Here the answer should be the line with "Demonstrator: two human" and all the lines after it through the end of the listing, each repeated exactly, and no other text.

Available data Start Marker

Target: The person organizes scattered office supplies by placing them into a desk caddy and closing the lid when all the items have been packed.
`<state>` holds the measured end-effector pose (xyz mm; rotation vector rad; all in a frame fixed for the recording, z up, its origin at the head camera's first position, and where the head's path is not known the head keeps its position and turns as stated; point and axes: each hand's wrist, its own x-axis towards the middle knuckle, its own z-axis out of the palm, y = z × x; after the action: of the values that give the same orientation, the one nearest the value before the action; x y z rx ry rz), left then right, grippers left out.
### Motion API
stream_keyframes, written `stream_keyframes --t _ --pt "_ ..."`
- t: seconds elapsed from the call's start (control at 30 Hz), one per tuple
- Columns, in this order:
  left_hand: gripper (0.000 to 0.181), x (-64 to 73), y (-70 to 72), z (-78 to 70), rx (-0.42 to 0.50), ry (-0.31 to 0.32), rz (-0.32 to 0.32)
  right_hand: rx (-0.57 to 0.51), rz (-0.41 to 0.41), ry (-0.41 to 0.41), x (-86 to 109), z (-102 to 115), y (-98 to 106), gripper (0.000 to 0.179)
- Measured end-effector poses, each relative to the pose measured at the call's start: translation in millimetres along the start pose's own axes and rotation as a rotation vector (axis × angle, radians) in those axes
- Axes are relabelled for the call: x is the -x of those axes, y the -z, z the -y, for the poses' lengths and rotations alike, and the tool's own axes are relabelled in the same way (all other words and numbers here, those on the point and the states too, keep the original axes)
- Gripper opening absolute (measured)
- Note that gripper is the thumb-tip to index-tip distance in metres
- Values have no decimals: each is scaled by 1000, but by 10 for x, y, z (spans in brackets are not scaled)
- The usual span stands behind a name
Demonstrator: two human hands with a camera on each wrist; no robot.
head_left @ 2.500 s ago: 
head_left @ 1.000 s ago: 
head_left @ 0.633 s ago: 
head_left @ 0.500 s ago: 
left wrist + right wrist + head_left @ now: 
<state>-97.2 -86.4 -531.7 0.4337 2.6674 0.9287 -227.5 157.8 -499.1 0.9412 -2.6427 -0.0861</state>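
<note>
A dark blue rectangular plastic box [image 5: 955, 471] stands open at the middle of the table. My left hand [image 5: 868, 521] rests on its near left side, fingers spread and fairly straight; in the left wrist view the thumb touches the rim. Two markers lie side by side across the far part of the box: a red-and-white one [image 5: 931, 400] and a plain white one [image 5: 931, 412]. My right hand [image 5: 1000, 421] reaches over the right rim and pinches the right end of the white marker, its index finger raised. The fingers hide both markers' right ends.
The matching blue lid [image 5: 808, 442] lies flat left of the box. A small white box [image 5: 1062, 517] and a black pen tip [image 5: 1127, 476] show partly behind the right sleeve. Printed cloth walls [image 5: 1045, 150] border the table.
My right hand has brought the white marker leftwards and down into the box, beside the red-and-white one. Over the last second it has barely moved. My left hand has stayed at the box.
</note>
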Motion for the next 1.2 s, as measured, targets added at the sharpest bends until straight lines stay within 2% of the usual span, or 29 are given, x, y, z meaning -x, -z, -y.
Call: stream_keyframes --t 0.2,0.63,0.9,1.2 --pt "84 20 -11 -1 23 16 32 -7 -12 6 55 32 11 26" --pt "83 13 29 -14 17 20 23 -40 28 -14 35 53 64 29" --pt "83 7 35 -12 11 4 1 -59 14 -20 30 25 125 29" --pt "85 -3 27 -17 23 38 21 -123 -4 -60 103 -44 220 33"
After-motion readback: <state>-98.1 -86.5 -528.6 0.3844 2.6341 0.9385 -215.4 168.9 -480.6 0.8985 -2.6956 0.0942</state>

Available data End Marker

Output for this exercise:
Demonstrator: two human hands with a camera on each wrist; no robot.
head_left @ 2.500 s ago: 
head_left @ 1.000 s ago: 
head_left @ 0.633 s ago: 
head_left @ 0.500 s ago: 
left wrist + right wrist + head_left @ now: 
<state>-97.2 -86.4 -531.7 0.4337 2.6674 0.9287 -227.5 157.8 -499.1 0.9412 -2.6427 -0.0861</state>
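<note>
A dark blue rectangular plastic box [image 5: 955, 471] stands open at the middle of the table. My left hand [image 5: 868, 521] rests on its near left side, fingers spread and fairly straight; in the left wrist view the thumb touches the rim. Two markers lie side by side across the far part of the box: a red-and-white one [image 5: 931, 400] and a plain white one [image 5: 931, 412]. My right hand [image 5: 1000, 421] reaches over the right rim and pinches the right end of the white marker, its index finger raised. The fingers hide both markers' right ends.
The matching blue lid [image 5: 808, 442] lies flat left of the box. A small white box [image 5: 1062, 517] and a black pen tip [image 5: 1127, 476] show partly behind the right sleeve. Printed cloth walls [image 5: 1045, 150] border the table.
My right hand has brought the white marker leftwards and down into the box, beside the red-and-white one. Over the last second it has barely moved. My left hand has stayed at the box.
</note>
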Motion for the next 1.2 s, as measured, targets added at the sharpest bends until straight lines stay within 2% of the usual span, or 29 are given, x, y, z meaning -x, -z, -y.
Call: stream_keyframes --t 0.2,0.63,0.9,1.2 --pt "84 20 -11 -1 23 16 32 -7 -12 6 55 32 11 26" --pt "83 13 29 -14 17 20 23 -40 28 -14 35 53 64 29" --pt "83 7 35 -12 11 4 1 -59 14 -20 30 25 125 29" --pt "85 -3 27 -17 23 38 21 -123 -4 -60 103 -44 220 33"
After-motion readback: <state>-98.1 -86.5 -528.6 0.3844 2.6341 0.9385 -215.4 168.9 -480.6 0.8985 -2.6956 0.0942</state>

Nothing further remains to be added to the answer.